As recently pointed out by our sister court, Florida law does not prohibit the adoption, verbatim, of a judgment that has been proposed by a party to the litigation. Tercier v. Univ. of Miami, Inc., No. 3D22-1334, 2023 WL 4916043, at *5 (Fla. 3d DCA Aug. 2, 2023) (citing Smith v. Wallace, 249 So.3d 670, 672 (Fla. 2d DCA 2017)); In re T.D. v. Dep't of Child. &Fam. Servs., 924 So.2d 827, 831 (Fla. 2d DCA 2005). Instead, "what is critical for a reviewing court is that a final judgment reflect the trial judge's independent decision on the issues of a case, not that the judge used words drafted by one of the parties to express that decision." Id. (citing Flint v. Fortson, 744 So.2d 1217, 1220 (Fla. 4th DCA 1999)).
In the present case, both parties were allowed to submit proposed orders. Eight days passed from the time that the parties' submitted their proposals until the trial court entered final judgment.
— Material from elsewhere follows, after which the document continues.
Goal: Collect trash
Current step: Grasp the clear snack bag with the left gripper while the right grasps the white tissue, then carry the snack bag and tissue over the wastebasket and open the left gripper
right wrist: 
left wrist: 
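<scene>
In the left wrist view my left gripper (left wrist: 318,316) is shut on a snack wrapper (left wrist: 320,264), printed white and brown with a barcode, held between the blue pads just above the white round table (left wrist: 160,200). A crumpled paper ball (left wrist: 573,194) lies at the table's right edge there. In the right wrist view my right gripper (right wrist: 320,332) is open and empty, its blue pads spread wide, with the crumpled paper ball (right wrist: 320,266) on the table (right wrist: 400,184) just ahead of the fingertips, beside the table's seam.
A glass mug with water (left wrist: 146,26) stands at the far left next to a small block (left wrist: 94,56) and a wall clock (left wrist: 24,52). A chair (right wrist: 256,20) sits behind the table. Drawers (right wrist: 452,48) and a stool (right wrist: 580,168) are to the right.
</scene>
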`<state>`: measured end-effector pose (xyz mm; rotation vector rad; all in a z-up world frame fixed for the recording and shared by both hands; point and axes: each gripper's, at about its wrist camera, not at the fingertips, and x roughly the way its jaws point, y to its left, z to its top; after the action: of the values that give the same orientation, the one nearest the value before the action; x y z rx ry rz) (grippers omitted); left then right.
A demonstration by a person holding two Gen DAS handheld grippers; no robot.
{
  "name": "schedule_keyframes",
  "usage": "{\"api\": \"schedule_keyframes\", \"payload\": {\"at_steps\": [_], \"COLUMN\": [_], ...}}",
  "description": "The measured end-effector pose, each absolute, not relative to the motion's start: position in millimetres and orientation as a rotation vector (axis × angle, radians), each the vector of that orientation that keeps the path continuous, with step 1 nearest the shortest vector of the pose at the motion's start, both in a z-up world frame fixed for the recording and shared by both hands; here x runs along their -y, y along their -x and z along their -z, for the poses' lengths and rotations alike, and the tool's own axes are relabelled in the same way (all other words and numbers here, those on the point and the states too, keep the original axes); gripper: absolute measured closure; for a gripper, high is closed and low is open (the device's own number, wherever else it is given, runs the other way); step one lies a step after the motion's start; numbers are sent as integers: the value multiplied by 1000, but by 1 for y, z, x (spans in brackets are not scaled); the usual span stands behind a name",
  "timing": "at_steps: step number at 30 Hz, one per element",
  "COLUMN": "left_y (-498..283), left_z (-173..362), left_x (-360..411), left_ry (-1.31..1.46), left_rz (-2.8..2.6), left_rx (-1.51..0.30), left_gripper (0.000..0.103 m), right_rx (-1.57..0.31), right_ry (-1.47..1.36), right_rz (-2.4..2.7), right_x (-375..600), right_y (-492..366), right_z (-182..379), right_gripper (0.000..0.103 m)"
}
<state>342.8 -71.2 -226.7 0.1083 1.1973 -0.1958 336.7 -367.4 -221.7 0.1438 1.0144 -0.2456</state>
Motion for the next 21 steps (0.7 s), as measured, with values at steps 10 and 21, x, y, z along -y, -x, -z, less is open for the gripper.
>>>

During that time, Shure did not raise any objection to AAOS' proposed final judgment. It was not until after the trial court entered the final judgment that Shure notified the trial court of his objections, including that the judgment contained a typographical error, i.e. the judgment referenced an incorrect count in Shure's complaint (reference to Count IV should have been to Count III).
In its order denying Shure's motion for rehearing, the trial court stated that "[p]rior to issuing its Order, the Court reviewed both proposed orders in light of the Court's trial notes, the record and the briefs" and determined that AAOS' proposed order "accurately reflected the Court's ruling, including the findings of fact and the legal basis for the ruling." In sum, the facts that gave rise to the Florida Supreme Court's concerns in Perlow v. Berg-Perlow, 875 So.2d 383 (Fla. 2004), wherein the court found an appearance of impropriety, are not present here and accordingly, we affirm. However, we remand for correction of the identified typographical error as it is a scrivener's error and the error was preserved below and has now been presented on appeal. See generally Helton v. Gunderson, 708 So.2d 1029, 1029 (Fla. 3d DCA 1988) (remanding "for correction of a scrivener's error because the order should have dismissed Counts II-XVII").
AFFIRMED and REMANDED.
NARDELLA, WHITE and MIZE, JJ., concur.